Sunday, December 16, 2012

Tobacco Harvest Festival Attracts Thousands, 1949

From the December 1949 issue of Extension Farm-News
Everyone but the weatherman cooperated in making Haywood County’s third annual Tobacco Harvest Festival one of the biggest and most successful farm events ever staged in Western North Carolina.
Spectators had to brave chilling winds and a full-scale snowstorm to see the festival parade, but they came in droves and stayed until the very end. The colorful event drew an estimated 12,000 persons, as large a crowd as the one that lined the streets to greet the late President Roosevelt.
More than 3,000 jammed every nook and corner of the Waynesville Armory on the final night to witness a demonstration by five expert square dance teams and to see Mrs. Jennie Mae Early of Thickety community crowned queen.

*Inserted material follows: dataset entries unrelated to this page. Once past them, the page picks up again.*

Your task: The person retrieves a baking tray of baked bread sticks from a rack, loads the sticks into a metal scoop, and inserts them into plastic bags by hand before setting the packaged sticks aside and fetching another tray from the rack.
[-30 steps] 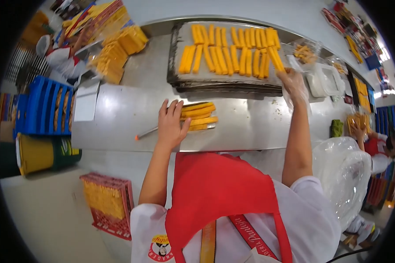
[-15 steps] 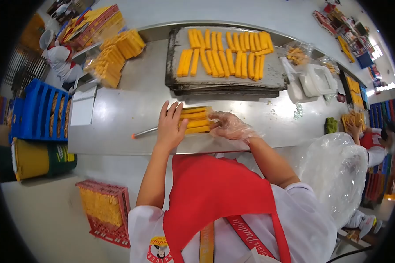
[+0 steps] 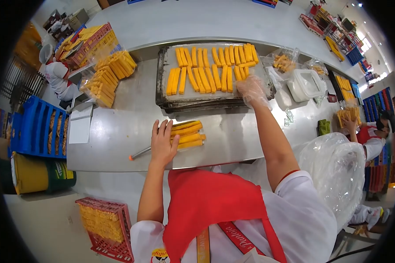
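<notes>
My left hand point(image 3: 163, 144) is bare and lies over the left end of a clear plastic bag of yellow breadsticks point(image 3: 188, 131) on the steel table, gripping it between thumb and fingers. Several sticks show at the bag's right side, their ends uneven. Under the wrist a thin metal rod with an orange tip point(image 3: 140, 153) pokes out to the left. Farther away, my right hand point(image 3: 253, 90) wears a clear plastic glove and closes around breadsticks at the lower right of the dark baking tray point(image 3: 162, 83). Its fingertips are partly hidden. Two rows of breadsticks point(image 3: 204, 79) lie on that tray.
Bagged breadsticks point(image 3: 112, 74) stand at the table's back left, near a notepad point(image 3: 80, 125). To the right are a white plastic container point(image 3: 309, 85), a green cloth point(image 3: 324, 127) and a large clear plastic bag point(image 3: 333, 179). A co-worker point(image 3: 368, 136) handles breadsticks at the far right.
My right hand has left the bag and reached forward and right to the baking tray. My left hand has stayed on the bag. The view has tilted up somewhat.
</notes>
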`<state>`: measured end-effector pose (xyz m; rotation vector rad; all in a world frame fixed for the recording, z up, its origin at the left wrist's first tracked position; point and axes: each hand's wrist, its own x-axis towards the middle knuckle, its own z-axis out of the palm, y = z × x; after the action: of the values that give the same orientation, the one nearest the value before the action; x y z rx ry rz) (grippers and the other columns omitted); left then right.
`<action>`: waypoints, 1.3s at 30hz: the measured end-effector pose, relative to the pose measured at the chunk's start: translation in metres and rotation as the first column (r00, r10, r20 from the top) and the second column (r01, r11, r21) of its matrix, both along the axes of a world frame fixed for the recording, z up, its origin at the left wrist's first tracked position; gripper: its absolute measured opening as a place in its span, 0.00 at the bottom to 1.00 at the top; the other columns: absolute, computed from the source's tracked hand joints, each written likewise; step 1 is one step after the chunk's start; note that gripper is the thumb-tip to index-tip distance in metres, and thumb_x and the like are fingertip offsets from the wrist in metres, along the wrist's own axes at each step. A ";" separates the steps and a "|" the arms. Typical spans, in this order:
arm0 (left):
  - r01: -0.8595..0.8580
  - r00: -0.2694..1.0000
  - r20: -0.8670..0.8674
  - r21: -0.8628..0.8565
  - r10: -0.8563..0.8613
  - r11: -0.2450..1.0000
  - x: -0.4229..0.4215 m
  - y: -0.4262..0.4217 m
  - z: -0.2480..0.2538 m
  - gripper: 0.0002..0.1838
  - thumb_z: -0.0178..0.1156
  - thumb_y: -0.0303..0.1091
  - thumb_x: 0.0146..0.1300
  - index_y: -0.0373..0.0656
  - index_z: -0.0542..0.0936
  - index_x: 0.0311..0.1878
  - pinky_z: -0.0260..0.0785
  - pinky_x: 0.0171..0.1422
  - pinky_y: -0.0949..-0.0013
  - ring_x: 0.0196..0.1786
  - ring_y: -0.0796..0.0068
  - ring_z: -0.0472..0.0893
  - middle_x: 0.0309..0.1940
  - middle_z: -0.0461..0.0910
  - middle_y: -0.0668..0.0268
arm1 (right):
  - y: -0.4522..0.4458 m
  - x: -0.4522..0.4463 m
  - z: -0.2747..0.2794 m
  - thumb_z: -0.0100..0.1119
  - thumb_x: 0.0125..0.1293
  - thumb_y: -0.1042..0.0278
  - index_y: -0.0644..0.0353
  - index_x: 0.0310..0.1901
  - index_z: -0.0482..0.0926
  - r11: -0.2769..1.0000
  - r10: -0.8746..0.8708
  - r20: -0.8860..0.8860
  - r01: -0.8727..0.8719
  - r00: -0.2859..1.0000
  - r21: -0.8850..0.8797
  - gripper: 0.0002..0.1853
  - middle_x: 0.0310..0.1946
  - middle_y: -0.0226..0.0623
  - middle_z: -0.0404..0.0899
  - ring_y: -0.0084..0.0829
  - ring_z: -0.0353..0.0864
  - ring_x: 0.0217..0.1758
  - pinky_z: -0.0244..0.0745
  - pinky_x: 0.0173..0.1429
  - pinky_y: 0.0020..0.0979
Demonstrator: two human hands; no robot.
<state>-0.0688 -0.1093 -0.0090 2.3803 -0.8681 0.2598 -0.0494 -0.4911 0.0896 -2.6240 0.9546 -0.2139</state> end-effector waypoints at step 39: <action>0.040 0.998 -0.040 -0.101 -0.044 0.994 0.005 0.004 -0.006 0.26 0.48 0.46 0.77 0.38 0.73 0.69 0.57 0.78 0.47 0.74 0.39 0.61 0.67 0.72 0.51 | 0.140 -0.079 -0.097 0.73 0.58 0.53 0.64 0.72 0.68 0.448 0.750 0.436 -0.867 0.497 0.218 0.43 0.73 0.52 0.63 0.48 0.63 0.76 0.56 0.80 0.44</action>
<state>-0.0638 -0.1049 -0.0150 2.2641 -0.8637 0.2297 -0.1286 -0.3508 -0.0077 -2.2333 -0.4280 -0.0989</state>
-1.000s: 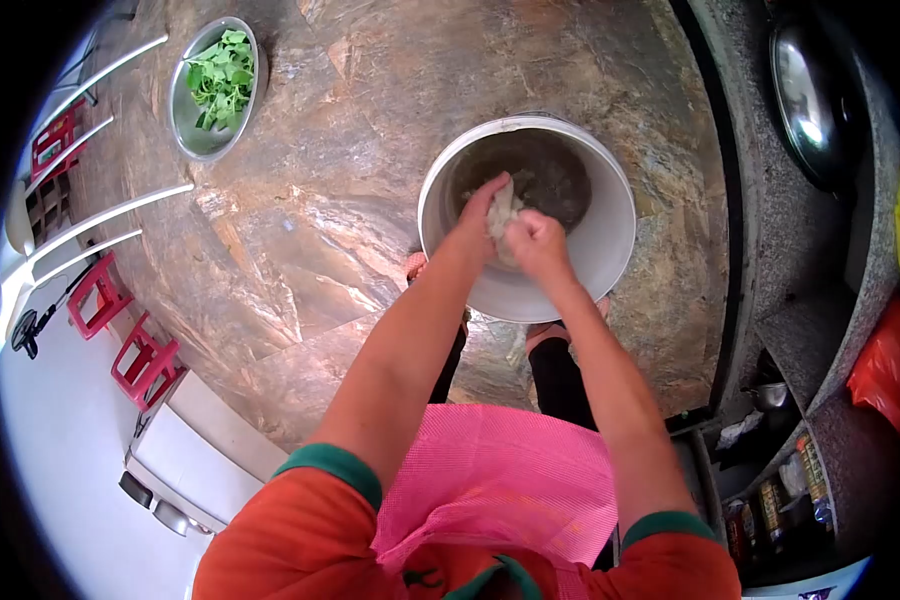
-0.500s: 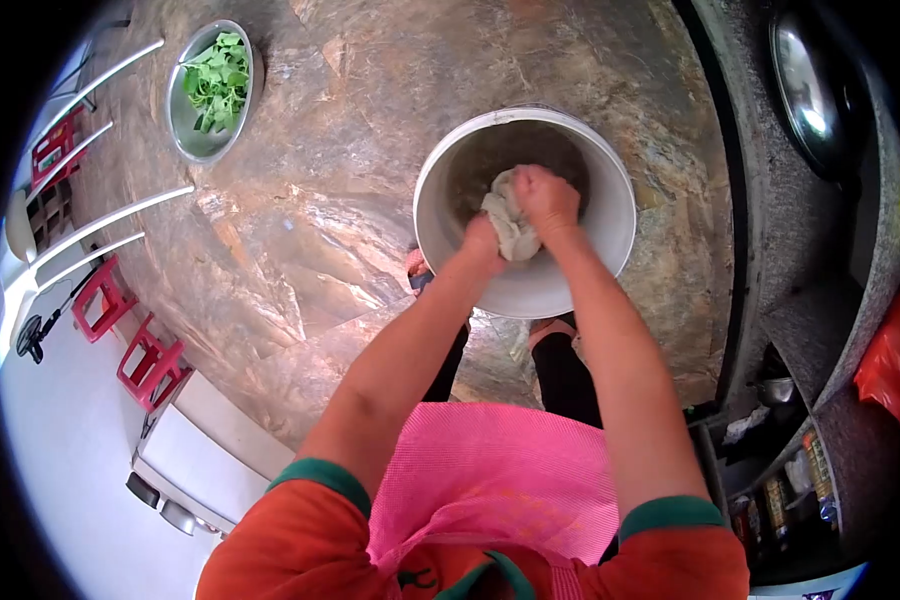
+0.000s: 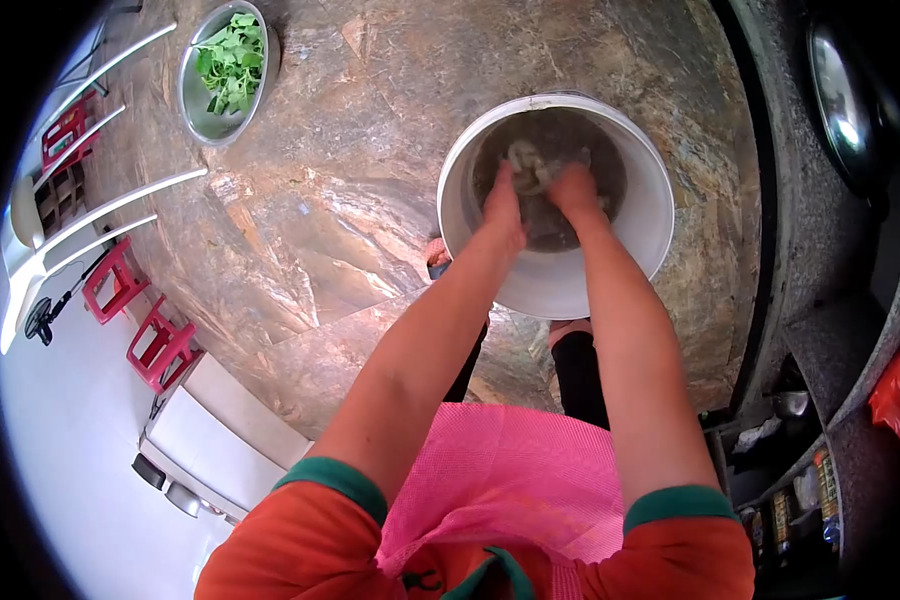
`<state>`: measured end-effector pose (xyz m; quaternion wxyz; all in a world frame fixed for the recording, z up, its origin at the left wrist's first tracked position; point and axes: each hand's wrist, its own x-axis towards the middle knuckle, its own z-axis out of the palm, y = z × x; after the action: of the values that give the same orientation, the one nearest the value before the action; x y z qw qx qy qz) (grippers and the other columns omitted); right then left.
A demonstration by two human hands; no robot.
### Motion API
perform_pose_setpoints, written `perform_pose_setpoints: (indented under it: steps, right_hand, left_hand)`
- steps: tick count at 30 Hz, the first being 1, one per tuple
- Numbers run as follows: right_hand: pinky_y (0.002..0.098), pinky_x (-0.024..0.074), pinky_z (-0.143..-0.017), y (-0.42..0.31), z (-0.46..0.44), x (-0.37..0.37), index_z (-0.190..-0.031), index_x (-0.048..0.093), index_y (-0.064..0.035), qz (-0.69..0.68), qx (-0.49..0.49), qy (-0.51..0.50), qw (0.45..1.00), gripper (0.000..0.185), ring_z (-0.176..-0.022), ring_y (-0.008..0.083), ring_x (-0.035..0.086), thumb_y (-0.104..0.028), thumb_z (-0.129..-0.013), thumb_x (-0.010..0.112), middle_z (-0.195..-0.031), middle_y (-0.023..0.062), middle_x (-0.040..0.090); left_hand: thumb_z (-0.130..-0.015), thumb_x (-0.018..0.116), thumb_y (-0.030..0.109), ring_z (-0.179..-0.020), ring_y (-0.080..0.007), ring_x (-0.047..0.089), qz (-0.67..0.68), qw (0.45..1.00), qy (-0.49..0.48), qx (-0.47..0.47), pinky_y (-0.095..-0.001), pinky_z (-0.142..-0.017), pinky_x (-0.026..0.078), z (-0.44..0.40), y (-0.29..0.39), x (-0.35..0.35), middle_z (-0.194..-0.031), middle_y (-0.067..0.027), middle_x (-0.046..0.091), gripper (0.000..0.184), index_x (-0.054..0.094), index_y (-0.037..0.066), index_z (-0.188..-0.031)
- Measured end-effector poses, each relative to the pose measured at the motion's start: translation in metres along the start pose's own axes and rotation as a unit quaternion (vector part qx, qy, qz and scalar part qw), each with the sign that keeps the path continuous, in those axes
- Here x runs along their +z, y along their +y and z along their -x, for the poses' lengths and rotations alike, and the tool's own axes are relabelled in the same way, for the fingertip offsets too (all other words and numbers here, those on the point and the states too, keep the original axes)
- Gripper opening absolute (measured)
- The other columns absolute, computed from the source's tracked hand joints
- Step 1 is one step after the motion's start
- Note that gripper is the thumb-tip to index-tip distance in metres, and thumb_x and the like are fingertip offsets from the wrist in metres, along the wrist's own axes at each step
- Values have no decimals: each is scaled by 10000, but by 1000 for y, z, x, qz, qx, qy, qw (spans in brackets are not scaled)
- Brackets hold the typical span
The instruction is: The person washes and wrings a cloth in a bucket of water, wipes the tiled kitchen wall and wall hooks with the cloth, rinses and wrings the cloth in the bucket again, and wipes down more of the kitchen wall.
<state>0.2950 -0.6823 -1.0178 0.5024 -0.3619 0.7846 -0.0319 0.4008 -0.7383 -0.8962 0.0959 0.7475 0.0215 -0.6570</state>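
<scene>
A white bucket [image 3: 555,290] stands on the floor in front of my feet, with murky water inside. Both my hands reach down into it. A pale, wet cloth [image 3: 526,165] lies between them at the water. My left hand [image 3: 504,205] is at the cloth's left side, its fingers partly hidden and blurred. On the right side, my right hand [image 3: 573,188] touches the cloth's edge, and its fingertips are hidden in the dark water. Whether either hand grips the cloth cannot be made out.
A metal bowl [image 3: 202,118] of green leaves [image 3: 232,65] sits on the stone-patterned floor at upper left. Pink stools [image 3: 160,345] and a white table [image 3: 210,450] are at left. Grey shelving [image 3: 830,350] with a metal lid [image 3: 845,105] runs along the right.
The cloth, held bunched between both hands half a second ago, is now lower, in the water. My hands have moved apart. The view has shifted slightly, so the bucket appears further right.
</scene>
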Motion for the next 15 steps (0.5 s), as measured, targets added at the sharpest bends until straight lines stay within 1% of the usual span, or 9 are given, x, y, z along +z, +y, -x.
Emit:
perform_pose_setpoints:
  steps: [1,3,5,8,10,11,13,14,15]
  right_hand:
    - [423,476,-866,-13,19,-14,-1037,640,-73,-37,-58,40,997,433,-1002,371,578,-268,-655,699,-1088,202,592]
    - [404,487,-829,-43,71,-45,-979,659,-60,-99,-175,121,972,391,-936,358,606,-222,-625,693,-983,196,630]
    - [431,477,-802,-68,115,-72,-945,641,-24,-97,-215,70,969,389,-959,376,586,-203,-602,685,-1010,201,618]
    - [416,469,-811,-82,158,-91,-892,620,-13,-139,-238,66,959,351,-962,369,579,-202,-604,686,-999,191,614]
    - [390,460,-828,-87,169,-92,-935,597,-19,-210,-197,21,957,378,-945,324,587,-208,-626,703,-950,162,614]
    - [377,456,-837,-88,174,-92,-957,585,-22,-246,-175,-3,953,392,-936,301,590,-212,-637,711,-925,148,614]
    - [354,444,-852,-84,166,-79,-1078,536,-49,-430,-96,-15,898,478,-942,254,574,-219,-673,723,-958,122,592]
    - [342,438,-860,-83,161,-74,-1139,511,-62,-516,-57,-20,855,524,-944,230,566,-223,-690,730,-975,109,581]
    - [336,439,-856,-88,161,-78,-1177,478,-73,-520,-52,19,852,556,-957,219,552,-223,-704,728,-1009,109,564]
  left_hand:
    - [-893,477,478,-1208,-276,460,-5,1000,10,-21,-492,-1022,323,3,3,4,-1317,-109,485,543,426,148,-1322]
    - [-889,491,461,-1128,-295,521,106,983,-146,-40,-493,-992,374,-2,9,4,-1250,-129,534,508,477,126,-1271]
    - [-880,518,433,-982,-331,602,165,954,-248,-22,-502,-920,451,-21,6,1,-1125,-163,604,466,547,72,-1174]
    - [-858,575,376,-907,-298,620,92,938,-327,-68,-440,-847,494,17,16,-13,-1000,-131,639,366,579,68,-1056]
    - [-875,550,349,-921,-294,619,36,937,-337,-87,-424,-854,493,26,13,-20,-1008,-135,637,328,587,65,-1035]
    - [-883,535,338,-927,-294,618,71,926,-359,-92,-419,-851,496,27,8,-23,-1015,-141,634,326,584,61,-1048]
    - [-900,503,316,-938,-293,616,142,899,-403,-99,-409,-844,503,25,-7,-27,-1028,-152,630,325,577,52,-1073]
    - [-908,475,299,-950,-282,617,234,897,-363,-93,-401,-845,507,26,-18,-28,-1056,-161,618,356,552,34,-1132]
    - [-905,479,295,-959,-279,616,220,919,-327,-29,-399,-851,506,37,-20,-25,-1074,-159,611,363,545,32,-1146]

The festival, held November 22-26 under the sponsorship of the Merchants Association, offered a program of information, inspiration, and recreation, which attracted the attention of the entire Western part of the State. Among the speakers were Congressman Monroe Redden, U.S. Senators Clyde R. Hoey and Frank P. Graham, Judge Camille Kelley of Memphis, Dr. E.L. Butz of Purdue University, and Mrs. Perry Taylor, vice president of the Federated Women of North Carolina.
TURNER CATHEY GETS NEW HAT
Wayne Corpening, whom Dr. E.L. Butz referred to as a “human dynamo,” and his assistants worked so hard during the Haywood County Tobacco Harvest Festival that one of them, Turner Cathey, badly needed a new hat when the event was over. According to The Waynesville Mountaineer, he got one too—but not exactly what he was expecting.
Turner noticed that one of the pictures taken during the festival showed a prominent businessman wearing an extra-broad smile as he presented the loving cup to the tobacco queen. He called up to the man and in a stern voice said:
“Young man, I have before me a photograph of you and a young lady. Your wife would like to have this picture, but I promise not to deliver it to her if you will give me a new hat.”
Next morning a package was delivered to Cathey in the county agent’s office. Inside was a large straw hat left over from last summer’s stock.